Pass Values into Jobs

A useful tool when running jobs on the clusters is to be able to pass variables into a script without modifying any code. This can include specifying the name of a data file to be processed, or setting a variable to a specific value. Generally, there are two ways of achieving this: environment variables and command-line arguments. Here we will work through how to implement these two approaches in both Python and R.

Python

Environment Variables

In python, environment variables are accessed via the os package (docs page). In particular, we can use os.getenv to retrieve environment variables set prior to launching the python script.
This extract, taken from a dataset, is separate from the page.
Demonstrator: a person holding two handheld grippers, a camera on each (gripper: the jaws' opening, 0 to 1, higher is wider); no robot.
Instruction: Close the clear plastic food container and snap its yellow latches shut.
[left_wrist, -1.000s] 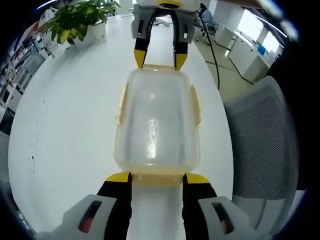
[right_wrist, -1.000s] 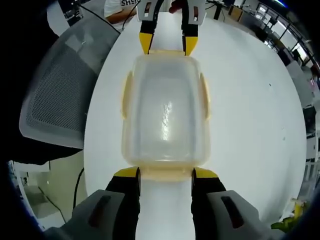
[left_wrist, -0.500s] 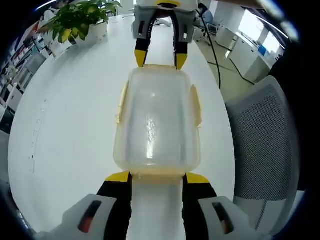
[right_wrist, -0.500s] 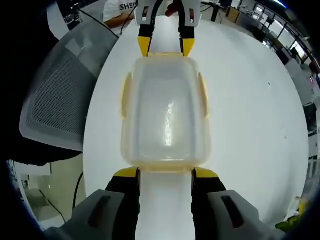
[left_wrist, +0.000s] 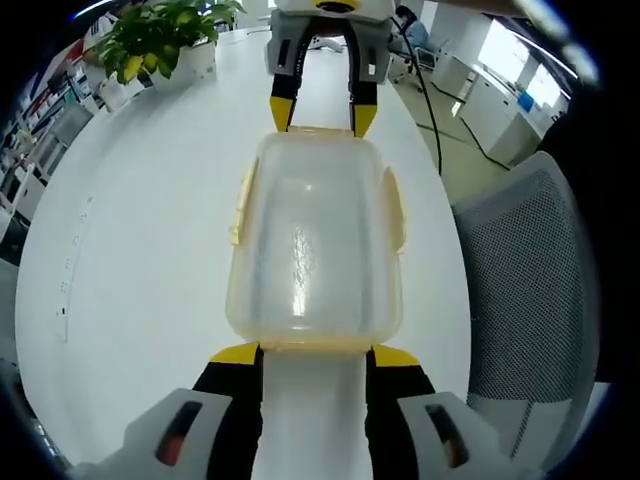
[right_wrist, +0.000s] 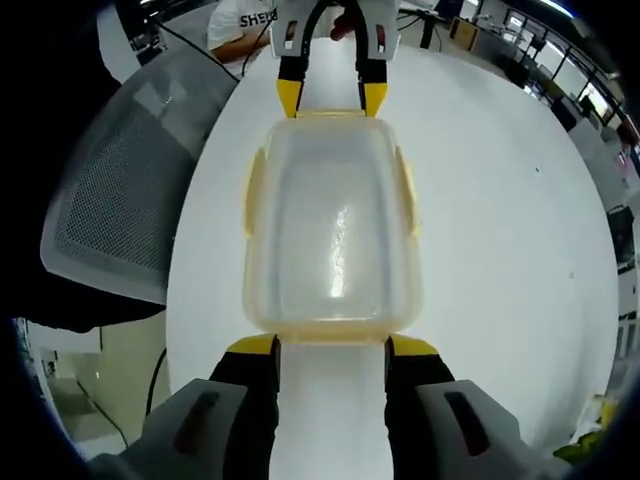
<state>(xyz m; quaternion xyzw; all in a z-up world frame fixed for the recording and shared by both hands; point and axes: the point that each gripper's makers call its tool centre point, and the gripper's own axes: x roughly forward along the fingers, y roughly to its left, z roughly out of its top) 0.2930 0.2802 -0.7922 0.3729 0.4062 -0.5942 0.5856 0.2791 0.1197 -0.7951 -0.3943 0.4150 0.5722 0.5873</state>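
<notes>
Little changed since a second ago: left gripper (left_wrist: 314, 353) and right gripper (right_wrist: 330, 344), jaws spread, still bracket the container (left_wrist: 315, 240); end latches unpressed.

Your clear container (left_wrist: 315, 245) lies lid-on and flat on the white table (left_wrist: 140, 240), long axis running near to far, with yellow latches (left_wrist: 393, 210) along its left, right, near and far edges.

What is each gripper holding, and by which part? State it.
Nothing is clamped: the left gripper and right gripper stand open at opposite short ends of the container.
</notes>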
For example, consider a python script designed to process a data file:

def file_cruncher(file_name):

    f = open(file_name)
    data = f.read()
    output = process(data)
    # processing code goes here
    return output

We can use an environment variable (INPUT_DATA_FILE) to provide the filename of the data to be processed. The python script (my_script.py) is modified to retrieve this variable and analyze the given datafile:

import os

file_name = os.getenv("INPUT_DATA_FILE")

def file_cruncher(file_name):

    f = open(file_name)
    data = f.read()
    output = process(data)
    # processing code goes here
    return output

To process this data file, you would simply run:

export INPUT_DATA_FILE=/path/to/file/input_0.dat
python my_script.py

This avoids having to modify the python script to change which datafile is processed, we only need to change the environment variable.

Command-line Arguments

Similarly, one can use command-line arguments to pass values into a script. In python, there are two main packages designed for handling arguments. First is the simple sys.argv function which parses command-line arguments into a list of strings:

import sys

for a in sys.argv:
    print(a)

Running this with a few arguments:

$ python my_script.py a b c
my_script.py
a
b
c

The first element in sys.argv is the name of the script, and then all subsequent arguments follow.
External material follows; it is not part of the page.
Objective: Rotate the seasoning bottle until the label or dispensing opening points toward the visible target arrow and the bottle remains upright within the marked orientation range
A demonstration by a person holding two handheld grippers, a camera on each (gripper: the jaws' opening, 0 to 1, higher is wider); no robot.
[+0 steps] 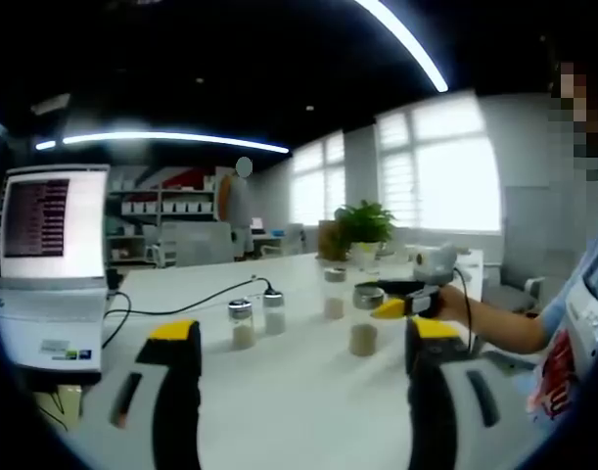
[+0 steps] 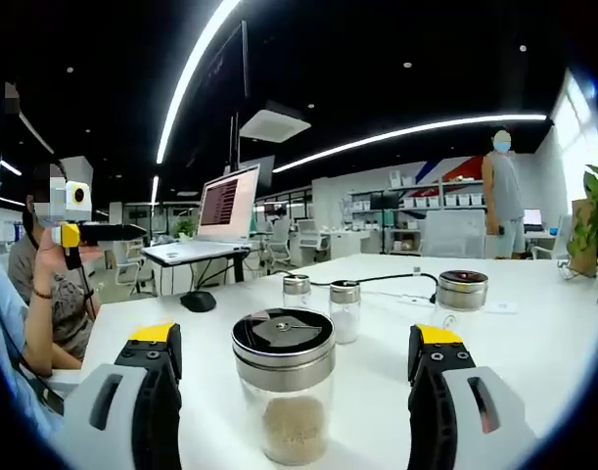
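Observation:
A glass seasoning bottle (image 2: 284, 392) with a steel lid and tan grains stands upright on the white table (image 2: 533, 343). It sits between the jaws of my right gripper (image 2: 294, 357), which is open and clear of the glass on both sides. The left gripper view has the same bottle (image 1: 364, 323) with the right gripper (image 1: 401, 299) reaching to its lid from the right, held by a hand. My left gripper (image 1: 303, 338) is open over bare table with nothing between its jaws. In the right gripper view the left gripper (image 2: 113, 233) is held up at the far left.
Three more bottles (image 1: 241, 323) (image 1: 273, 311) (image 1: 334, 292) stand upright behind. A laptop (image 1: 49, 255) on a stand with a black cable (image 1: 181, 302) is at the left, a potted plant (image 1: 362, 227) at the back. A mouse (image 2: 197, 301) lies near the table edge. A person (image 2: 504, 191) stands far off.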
Secondly, there is the more fully-featured argparse package (docs page)which offers many advanced tools to manage command-line arguments. Take a look at their documentation for examples of how to use argparse.

R

Just as with Python, R provides comparable utilities to access command-line arguments and environment variables.

Environment Variables

The Sys.getenv utility (docs page) works nearly identically to the Python implementation.

> Sys.getenv('HOSTNAME')
[1] "grace2.grace.hpc.yale.internal"

Just like Python, these values are always returned as string representations, so if the variable of interest is a number it will need to be cast into an integer using as.numeric().

Command-line Arguments

To collect command-line arguments in R use the commandArgs function:

args = commandArgs(trailingOnly=TRUE)

for (x in args){
   print(x)
}

The trailingOnly=TRUE option will limit args to contain only those arguments which follow the script:

Rscript my_script.R a b c
[1] "a"
[1] "b"
[1] "c"

There is a more advanced and detailed package for managing command-line arguments called optparse (docs page). This can be used to create more featured scripts in a similar way to Python's argparse.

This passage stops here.